Seperti malam-malam biasanya, Aulia sedang memandangi bintang-bintang di balkon kamarnya. Dia benar-benar menyukai bintang yang bertaburan di langit malam yang kelam bahkan kerap menjadikan bintang-bintang malam itu sebagai tempat curhatnya, tempat dia menceritakan berbagai macam hal jauh lebih detail daripada siapapun.
“Huft… apalah artinya cinta jika tidak bisa memiliki… Ya Allah, mengapa Engkau biarkan rasa ini menari-nari dalam hatiku, dalam bayangan mataku,” ucap Aulia dalam hati.
Sepertinya kegiatan bakti sosial siang tadi telah menggoreskan kesan yang mendalam bagi Aulia tentang sosok pemuda itu, siapa lagi kalau bukan Randy. Namun jika dia teringat akan perjodohan itu, maka sirnalah harapan nya untuk bisa melangkah lebih jauh lagi dengan Randy.
“Andai saja nggak ada perjodohan ini, andai saja Abi bukan teman baik Haji Ghafur, andai saja Abi tidak merasa harus membalas budi karena bantuan Haji Ghafur, dan andai saja Haji Ghafur tidak dikaruniai anak laki-laki, pastilah aku tidak akan dijodohkan dengan Ibrahim,” gumam Aulia berandai-andai.
“Andai saja hal ini terjadi, tentu aku akan memintanya datang menemui Abi untuk melamarku, tapi…. “ batin Aulia.
“Tapi apa dia juga menyukaiku, bukankah dia nggak tahu aku ini seperti apa, dia baru mengenalku begitu juga aku baru mengenalnya. Apa aku tidak terburu-buru mengambil kesimpulan tentang hal ini… ?” tanya Aulia dalam hati.
“Ya Allah, kenapa kini aku merasa bimbang dan gelisah… ?” lanjut Aulia.
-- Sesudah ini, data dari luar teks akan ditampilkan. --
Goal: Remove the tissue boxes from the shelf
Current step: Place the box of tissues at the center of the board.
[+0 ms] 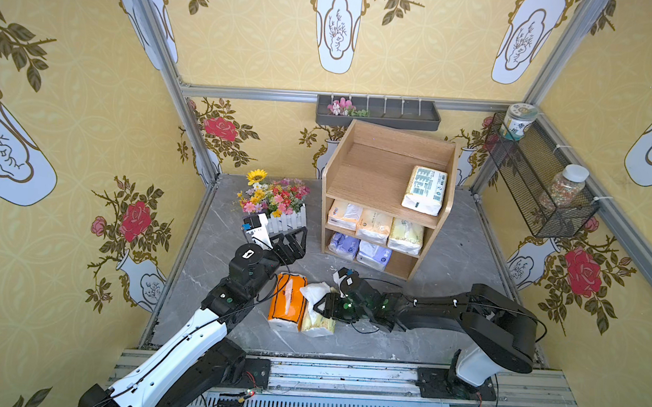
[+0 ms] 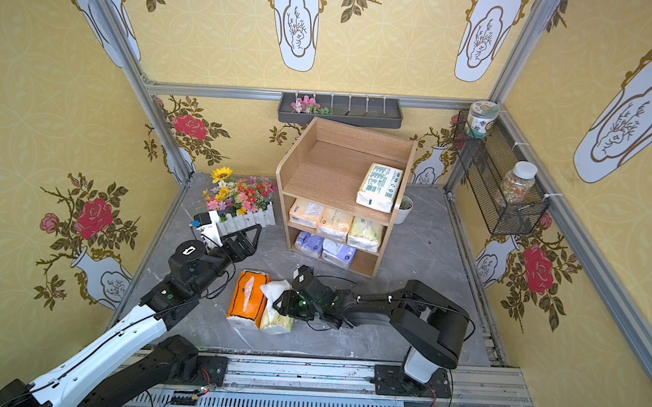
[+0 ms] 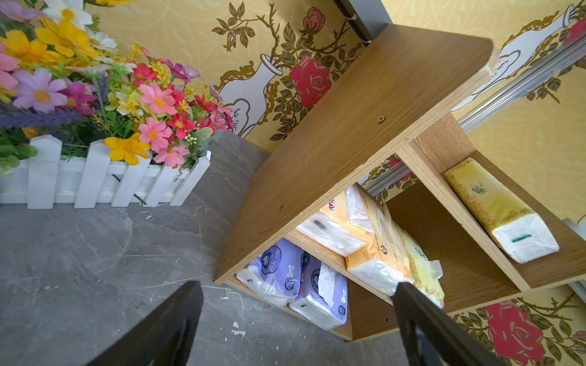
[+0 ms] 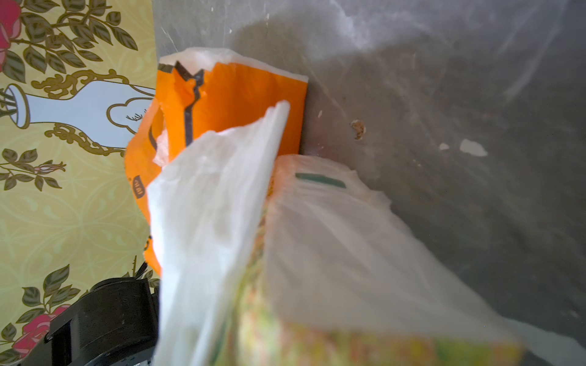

Aulia sedang menengadah ke langit saat wajah pemuda penuh karisma itu bermain-main di pelupuk matanya. Aulia menghela nafas panjang. Dan kembali dia harus dibuat penasaran dengan berbagai rahasia hati yang sulit untuk dikuak nya. Kembali lagi dia bertanya, apa yang harus dia lakukan, apakah dia harus mengikuti perjodohan itu atau harus menolaknya, jika demikian halnya mungkin itu akan membuat kecewa sang ayah.
“Aku tidak ingin menyakiti hati Abi, namun aku juga tidak bisa memungkiri perasaanku bahwa aku tidak mencintai Ibrahim. Dia sudah kuanggap seperti kakakku sendiri, tidak lebih. Lalu bagaimana caranya agar aku bisa mencintainya?” tanya Aulia pada dirinya sendiri.
“Assalamu ’alaikum, boleh Umi masuk?” sapa Umi Azizah tiba-tiba membuat Aulia tersadar dari lamunannya.
“Wa’alaikum salam, silahkan Umi,” balas Aulia.
“Lagi ngapain sih… tumben belum tidur, biasanya jam segini sudah tidur,” ucap Umi Azizah sambil melangkah menghampiri balkon kamar Aulia.
“Aulia masih belum ngantuk, Mi.. “ sahut Aulia.
“Apa sih yang membuatmu nggak bisa tidur?” tanya Umi Azizah lirih sembari di dekat Aulia.
“Apa kamu masih memikirkan pemuda itu? Umi jadi penasaran deh.. seperti apa sosok pemuda itu, kapan-kapan Umi juga ingin bertemu dengannya.. ” bisik lirih Umi Azizah.